12 In diesem Zusammenhang ist darauf hinzuweisen, daß die Anwendung nationaler Bestimmungen, die bestimmte Verkaufsmodalitäten beschränken oder verbieten, auf Erzeugnisse aus anderen Mitgliedstaaten nicht geeignet ist, den Handel zwischen den Mitgliedstaaten im Sinne des zitierten Urteils Dassonville unmittelbar oder mittelbar, tatsächlich oder potentiell zu behindern, sofern diese Bestimmungen für alle betroffenen Wirtschaftsteilnehmer gelten, die ihre Tätigkeit im Inland ausüben, und sofern sie den Absatz der inländischen Erzeugnisse und der Erzeugnisse aus anderen Mitgliedstaaten rechtlich wie tatsächlich in der gleichen Weise berühren. Sind diese Voraussetzungen nämlich erfuellt, so ist die Anwendung derartiger Regelungen auf den Verkauf von Erzeugnissen aus einem anderen Mitgliedstaat, die den von diesem Staat aufgestellten Bestimmungen entsprechen, nicht geeignet, den Marktzugang für diese Erzeugnisse zu versperren oder stärker zu behindern, als sie dies für inländische Erzeugnisse tut. Diese Regelungen fallen daher nicht in den Anwendungsbereich von Artikel 30 des Vertrages (vgl. Urteile vom 24. November 1993 in den verbundenen Rechtssachen C-267/91 und C-268/91, Keck und Mithouard, Slg. 1993, I-6097, Randnrn. 16 und 17, vom 15. Dezember 1993 in der Rechtssache C-292/92, Hünermund, Slg. 1993, I-6787, Randnr. 21, und vom 9. Februar 1995 in der Rechtssache C-412/93, Société d' importation Édouard Leclerc-Siplec, Slg. 1995, I-179, Randnr. 21).

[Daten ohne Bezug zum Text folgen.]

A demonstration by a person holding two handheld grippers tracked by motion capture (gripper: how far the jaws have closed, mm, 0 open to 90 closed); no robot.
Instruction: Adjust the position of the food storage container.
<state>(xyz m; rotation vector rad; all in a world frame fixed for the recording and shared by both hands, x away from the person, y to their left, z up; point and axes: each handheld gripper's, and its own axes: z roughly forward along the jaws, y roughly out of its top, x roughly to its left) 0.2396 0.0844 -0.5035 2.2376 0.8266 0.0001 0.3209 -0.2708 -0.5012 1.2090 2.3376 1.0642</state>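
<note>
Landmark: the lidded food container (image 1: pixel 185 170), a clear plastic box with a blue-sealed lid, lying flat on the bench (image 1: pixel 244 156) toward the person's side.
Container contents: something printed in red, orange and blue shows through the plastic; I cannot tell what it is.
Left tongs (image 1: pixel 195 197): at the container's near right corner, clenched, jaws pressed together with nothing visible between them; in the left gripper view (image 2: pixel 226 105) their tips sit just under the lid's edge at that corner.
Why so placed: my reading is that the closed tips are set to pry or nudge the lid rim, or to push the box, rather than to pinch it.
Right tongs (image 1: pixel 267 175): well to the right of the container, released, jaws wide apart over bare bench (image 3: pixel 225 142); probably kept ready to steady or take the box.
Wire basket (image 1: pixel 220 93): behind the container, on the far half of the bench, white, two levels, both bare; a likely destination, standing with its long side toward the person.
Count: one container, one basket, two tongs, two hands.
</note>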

13 Was eine Regelung wie die im Ausgangsverfahren streitige angeht, ist dabei festzustellen, daß sie Verkaufsmodalitäten insoweit betrifft, als sie Verkäufe verbietet, die nur eine äusserst niedrige Gewinnspanne mit sich bringen.

14 Darüber hinaus berührt diese Regelung, die ohne nach Erzeugnissen zu unterscheiden, für alle Wirtschaftsteilnehmer in dem betreffenden Sektor gilt, den Absatz der Erzeugnisse aus anderen Mitgliedstaaten nicht anders als den der inländischen Erzeugnisse.

15 Es ist somit zu antworten, daß Artikel 30 des Vertrages dahin auszulegen ist, daß er nicht für den Fall gilt, daß ein Mitgliedstaat durch Gesetz Verkäufe verbietet, die nur eine äusserst niedrige Gewinnspanne mit sich bringen.

Kostenentscheidung:

Kosten

16 Die Auslagen der Kommission der Europäischen Gemeinschaften, die vor dem Gerichtshof Erklärungen abgegeben hat, sind nicht erstattungsfähig. Für die Parteien des Ausgangsverfahrens ist das Verfahren ein Zwischenstreit in dem bei dem vorlegenden Gericht anhängigen Rechtsstreit; die Kostenentscheidung ist daher Sache dieses Gerichts.

Tenor:

Aus diesen Gründen

hat

DER GERICHTSHOF (Sechste Kammer)

auf die ihm vom Tribunal de commerce Mons mit Urteil vom 21. Januar 1994 vorgelegte Frage für Recht erkannt:

Artikel 30 EG-Vertrag ist dahin auszulegen, daß er nicht für den Fall gilt, daß ein Mitgliedstaat durch Gesetz Verkäufe verbietet, die nur eine äusserst niedrige Gewinnspanne mit sich bringen.